Trapezoidal numbers, divisor functions, and a partition theorem of Sylvester (Q1644634)

This paper reviews results relating partitions of integers to trapezoidal numbers and the divisor function. A \(k\)-trapezoid with difference t is the sum of some finite arithmetic progression \(\{a,a+t,\dots,a+(k-1)t\}\) with \(k \in \mathbb{N}\), \(t \in \mathbb{N}_0\), \(a \in \mathbb{Z}\). A \(k\)-trapezoid is a number which is a trapezoid with \(k\) parts and difference \(t=1\). For example, the 2-trapezoids are precisely the odd numbers. Let \(d_1(n)\) be the number of positive odd divisors of \(n\), and \(d(n,\theta)\) be the number of positive divisors of \(n\) less than \(\theta\). A sampling of theorems covered in the paper includes the following. Theorem. Let \(t\) be an odd positive integer. For every odd positive divisor \(k\) of \(n\), there is exactly one representation of \(n\) as a \(k\)-trapezoid with difference \(t\), and exactly one representation of \(n\) as a \((2n/k)\)-trapezoid with difference \(t\).

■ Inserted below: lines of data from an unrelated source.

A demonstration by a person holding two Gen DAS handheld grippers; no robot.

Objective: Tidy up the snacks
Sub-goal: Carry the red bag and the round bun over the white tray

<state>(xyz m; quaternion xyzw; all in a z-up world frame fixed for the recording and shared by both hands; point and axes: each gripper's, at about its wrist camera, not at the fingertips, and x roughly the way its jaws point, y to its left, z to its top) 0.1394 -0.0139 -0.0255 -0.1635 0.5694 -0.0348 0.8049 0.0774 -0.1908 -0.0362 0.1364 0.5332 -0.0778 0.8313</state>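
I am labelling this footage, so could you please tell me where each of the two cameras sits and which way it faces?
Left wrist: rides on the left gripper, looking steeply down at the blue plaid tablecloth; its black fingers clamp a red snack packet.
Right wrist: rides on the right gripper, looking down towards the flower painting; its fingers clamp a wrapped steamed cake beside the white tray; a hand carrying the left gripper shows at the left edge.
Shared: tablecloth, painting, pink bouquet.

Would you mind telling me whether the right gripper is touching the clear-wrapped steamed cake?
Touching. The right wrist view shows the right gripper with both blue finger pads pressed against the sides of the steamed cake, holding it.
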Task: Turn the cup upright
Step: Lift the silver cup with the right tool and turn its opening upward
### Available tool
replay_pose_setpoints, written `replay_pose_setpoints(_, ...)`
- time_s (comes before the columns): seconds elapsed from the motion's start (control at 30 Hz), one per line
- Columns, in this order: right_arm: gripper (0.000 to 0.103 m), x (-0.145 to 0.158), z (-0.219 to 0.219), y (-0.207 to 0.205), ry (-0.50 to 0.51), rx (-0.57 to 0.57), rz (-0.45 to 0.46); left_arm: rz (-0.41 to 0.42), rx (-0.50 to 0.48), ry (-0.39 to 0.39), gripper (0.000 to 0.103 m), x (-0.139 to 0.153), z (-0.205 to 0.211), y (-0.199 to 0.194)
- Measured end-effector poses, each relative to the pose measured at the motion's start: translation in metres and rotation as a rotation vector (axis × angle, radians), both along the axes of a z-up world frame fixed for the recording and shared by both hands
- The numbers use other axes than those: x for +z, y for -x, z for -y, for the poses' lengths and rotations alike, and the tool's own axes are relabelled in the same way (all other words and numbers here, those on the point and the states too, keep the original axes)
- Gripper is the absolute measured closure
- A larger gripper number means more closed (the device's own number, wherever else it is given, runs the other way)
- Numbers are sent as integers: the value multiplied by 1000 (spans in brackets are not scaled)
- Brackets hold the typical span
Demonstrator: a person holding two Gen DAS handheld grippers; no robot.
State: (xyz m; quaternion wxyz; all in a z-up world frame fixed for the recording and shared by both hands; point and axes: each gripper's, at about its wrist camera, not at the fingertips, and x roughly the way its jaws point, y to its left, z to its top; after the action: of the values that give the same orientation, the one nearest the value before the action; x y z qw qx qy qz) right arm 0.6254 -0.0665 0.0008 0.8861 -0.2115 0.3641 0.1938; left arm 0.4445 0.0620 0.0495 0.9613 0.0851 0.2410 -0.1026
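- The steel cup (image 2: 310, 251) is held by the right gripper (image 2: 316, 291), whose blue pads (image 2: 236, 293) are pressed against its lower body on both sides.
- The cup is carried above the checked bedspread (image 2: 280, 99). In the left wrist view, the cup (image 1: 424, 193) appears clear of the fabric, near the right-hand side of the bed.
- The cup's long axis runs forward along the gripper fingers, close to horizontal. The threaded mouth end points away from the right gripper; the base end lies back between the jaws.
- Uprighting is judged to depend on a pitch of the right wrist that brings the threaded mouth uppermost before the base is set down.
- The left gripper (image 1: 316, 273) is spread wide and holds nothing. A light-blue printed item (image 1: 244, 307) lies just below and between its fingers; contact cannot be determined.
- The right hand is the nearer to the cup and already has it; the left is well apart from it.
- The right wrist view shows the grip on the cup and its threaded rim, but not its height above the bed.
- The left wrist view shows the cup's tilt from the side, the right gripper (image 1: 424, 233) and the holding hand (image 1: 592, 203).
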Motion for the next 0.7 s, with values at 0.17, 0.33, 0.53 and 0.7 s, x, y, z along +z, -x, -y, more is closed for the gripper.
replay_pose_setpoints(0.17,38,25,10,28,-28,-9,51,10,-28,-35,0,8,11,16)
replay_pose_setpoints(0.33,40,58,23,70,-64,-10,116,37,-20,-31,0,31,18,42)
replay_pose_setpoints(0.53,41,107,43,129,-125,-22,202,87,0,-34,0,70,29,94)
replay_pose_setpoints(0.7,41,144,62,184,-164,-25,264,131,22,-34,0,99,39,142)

The number of representations of \(n\) as a trapezoid with difference \(t\) is \(2d_1(n)\). Theorem. [\textit{G. E. Andrews} et al., Duke Math. J. 108, No. 3, 395--419 (2001; Zbl 1005.11048)] The number of representations of \(n\) as the sum of an even number of consecutive positive integers, minus the number of representations of \(n\) as the sum of an odd number of consecutive positive integers, is \(d(n,\sqrt{2n}) - d(n,\sqrt{(n/2)})\). In Sections 4 through 6, the author gives a lucid proof of Sylvester's algorithm for a bijection between partitions into odd parts and partitions into distinct parts, and proves that this maps partitions with exactly \(\ell\) odd parts to partitions into distinct parts with \(\ell\) maximal subsequences of consecutive integers, which can be considered \(k\)-trapezoids with difference 1. The paper closes posing a problem: observe that Euler's odd-distinct theorem matches a partition into 2-trapezoids (odd numbers) with a partition into distinct parts. What partitions correspond to partitions into \(k\)-trapezoids for \(k \geq 3\)? For the entire collection see [Zbl 1388.11003].